Components of Faithful Representation

Verifiability

QC23. To assure users that information faithfully represents the economic phenomena that it purports to represent, the information must be verifiable. Verifiability implies that different knowledgeable and independent observers would reach general consensus, although not necessarily complete agreement, either: a. That the information represents the economic phenomena that it purports to represent without material error or bias (by direct verification); or
b. That the chosen recognition or measurement method has been applied without material error or bias (by indirect verification).

To be verifiable, information need not be a single point estimate. A range of possible amounts and the related probabilities can also be verified.
QC24. Financial reporting information may not faithfully represent economic phenomena because of errors of either method or application or both. Errors of method result from using a recognition or measurement method that is unlikely to produce a result that faithfully represents the economic phenomena that it purports to represent. For example, the method may consistently omit, misdescribe, or misstate the amount of particular economic phenomena, such as a method that consistently produces results that understate the item in question (an example of bias). Errors of application result from misapplying a recognition or measurement method. Application errors may be either unintentional (for example, because of lack of skill) or intentional (for example, because of lack of integrity). Intentional errors, whether by use of an inappropriate method or by inappropriate application of a method, are likely to lead to bias which in turn results in information that is not neutral (paragraphs QC27–QC31).

QC25. Verification may be either direct or indirect. With direct verification, an amount or other representation itself is verified, such as by counting cash or observing marketable securities and the quoted prices for them. With indirect verification, the amount or other representation is verified by checking the inputs and recalculating the outputs, using the same accounting convention or methodology. An example is verifying the carrying amount of inventory by checking the inputs (quantities and costs) and recalculating the ending inventory using the same cost flow assumption (for example, average cost or FIFO).
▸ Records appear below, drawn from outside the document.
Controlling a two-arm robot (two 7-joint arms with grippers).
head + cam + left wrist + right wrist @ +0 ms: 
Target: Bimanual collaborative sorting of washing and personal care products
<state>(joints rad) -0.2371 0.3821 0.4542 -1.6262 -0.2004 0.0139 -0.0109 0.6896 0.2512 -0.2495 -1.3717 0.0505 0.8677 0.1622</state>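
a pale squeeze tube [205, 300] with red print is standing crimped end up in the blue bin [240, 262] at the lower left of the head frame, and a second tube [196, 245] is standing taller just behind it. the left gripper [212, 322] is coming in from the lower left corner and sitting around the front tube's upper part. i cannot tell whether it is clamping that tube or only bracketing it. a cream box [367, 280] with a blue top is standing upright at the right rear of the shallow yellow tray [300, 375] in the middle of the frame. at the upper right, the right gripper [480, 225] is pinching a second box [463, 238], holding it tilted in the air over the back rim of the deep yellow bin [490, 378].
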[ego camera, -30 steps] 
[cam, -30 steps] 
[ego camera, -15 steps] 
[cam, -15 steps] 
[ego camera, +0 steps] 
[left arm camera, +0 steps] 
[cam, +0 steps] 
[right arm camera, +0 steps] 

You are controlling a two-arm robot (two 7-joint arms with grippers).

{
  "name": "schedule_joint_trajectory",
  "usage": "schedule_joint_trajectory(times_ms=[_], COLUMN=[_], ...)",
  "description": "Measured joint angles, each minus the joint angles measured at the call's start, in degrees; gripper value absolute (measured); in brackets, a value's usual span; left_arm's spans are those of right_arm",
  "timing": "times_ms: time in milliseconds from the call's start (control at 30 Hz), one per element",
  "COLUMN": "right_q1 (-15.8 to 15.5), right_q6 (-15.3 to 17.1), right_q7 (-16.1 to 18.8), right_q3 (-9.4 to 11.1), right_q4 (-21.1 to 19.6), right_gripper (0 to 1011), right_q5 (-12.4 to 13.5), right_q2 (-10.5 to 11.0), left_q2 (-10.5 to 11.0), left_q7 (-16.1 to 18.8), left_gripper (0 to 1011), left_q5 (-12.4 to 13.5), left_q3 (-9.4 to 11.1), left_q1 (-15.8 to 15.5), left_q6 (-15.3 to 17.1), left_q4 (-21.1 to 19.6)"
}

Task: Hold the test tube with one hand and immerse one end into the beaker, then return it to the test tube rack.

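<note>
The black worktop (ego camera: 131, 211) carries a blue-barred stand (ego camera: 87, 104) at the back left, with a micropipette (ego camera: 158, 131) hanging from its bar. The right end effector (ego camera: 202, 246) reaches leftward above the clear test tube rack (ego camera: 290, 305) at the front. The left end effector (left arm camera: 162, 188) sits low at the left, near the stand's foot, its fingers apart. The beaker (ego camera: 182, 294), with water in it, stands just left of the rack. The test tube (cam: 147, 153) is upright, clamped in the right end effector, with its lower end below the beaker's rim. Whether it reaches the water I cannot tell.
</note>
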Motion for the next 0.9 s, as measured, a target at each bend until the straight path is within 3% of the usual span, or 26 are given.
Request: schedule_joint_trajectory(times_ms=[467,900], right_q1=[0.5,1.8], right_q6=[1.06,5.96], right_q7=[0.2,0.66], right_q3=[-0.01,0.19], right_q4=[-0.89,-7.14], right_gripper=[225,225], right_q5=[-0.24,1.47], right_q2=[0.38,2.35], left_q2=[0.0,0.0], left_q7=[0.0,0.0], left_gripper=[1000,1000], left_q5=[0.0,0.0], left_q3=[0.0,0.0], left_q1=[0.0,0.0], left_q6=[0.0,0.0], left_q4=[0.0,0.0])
QC26. Direct verification is more helpful in assuring that information faithfully represents the economic phenomena that it purports to represent because direct verification tends to minimize both error and bias in method and application. In contrast, indirect verification tends to minimize only application bias. Indirect verification is generally based on the same method used to produce the amount being verified. Thus, even though different verifiers reach consensus, an indirectly verified amount may not faithfully represent the economic phenomena that it purports to represent because the method used may give rise to material error. Even though indirect verification does not guarantee the appropriateness of the method used, it does carry some assurance that the method used, whatever it was, was applied carefully and without error or personal bias on the part of the one applying it. In many situations, knowledgeable and independent observers may need to apply both direct and indirect verification.